Family commitments kept me from the first two days of practice, but on May 10, I was there, full of anticipation and excitement. Mom always sits in the stands just south of the garage entrance, so I know where to find her if I need her. I spend most days touring the garages, with the month-long goal of getting one good video shot of every car that qualifies. We check in with each other about once every hour and then head home about 4 or 5 p.m., depending on tired and sunburnt we are.

That first day was a disappointing mess. My tour of the garages went well, but a minor problem with the camera left me with no video. At the designated time I went to meet Mom, but seemed to have more difficulty than usual driving over the bumpy asphalt behind the grandstand. Finally, I made it to the right spot, and Mom arrived with a Coke for me. We diagnosed and fixed the camera problem and I took off again for the garages.

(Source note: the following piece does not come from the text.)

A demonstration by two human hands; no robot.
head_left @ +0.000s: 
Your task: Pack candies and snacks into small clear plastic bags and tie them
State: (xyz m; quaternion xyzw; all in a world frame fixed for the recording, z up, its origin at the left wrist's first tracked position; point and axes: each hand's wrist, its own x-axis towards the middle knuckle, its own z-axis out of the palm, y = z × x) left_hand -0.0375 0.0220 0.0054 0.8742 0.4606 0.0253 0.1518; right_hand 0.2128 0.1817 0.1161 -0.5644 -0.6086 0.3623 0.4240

But no sooner was Mom out of sight than I hit a bump too hard and slumped forward. My hand slipped off the wheelchair control and I was stuck – the start of a truly phenomenal run of bad luck forced me to call on the help of three different Good Samaritans that day. I gave up and returned to my meeting spot behind the stands. When Mom showed up, I told her what happened and I decided I wanted to go home.

Monday evening found me sitting at home in silent frustration. It seemed I no longer had the ability to get around on my own in a hostile environment. After a suitable amount of sulking I entertained a new strategy: perhaps converting my wheelchair from hand to mouth controls, a step I wanted I wanted to delay until I lost all use of my arms. Still, it was the bumpy pavement that was my downfall, and Gasoline Alley itself had smooth concrete. If I could get in and out of the garage area, I was sure I’d be back in business.

# # #
I spent the last
practice days taking
pictures, monitoring
the radio and counting
the minutes until the
race.
# # #

After some discussions with Mom, we changed our plan of attack, on Tuesday she escorted me into Gasoline Alley left and left me on the smooth pavement. The new arrangement worked beautifully, and in the following days I shot some great video and enjoyed every minute of it.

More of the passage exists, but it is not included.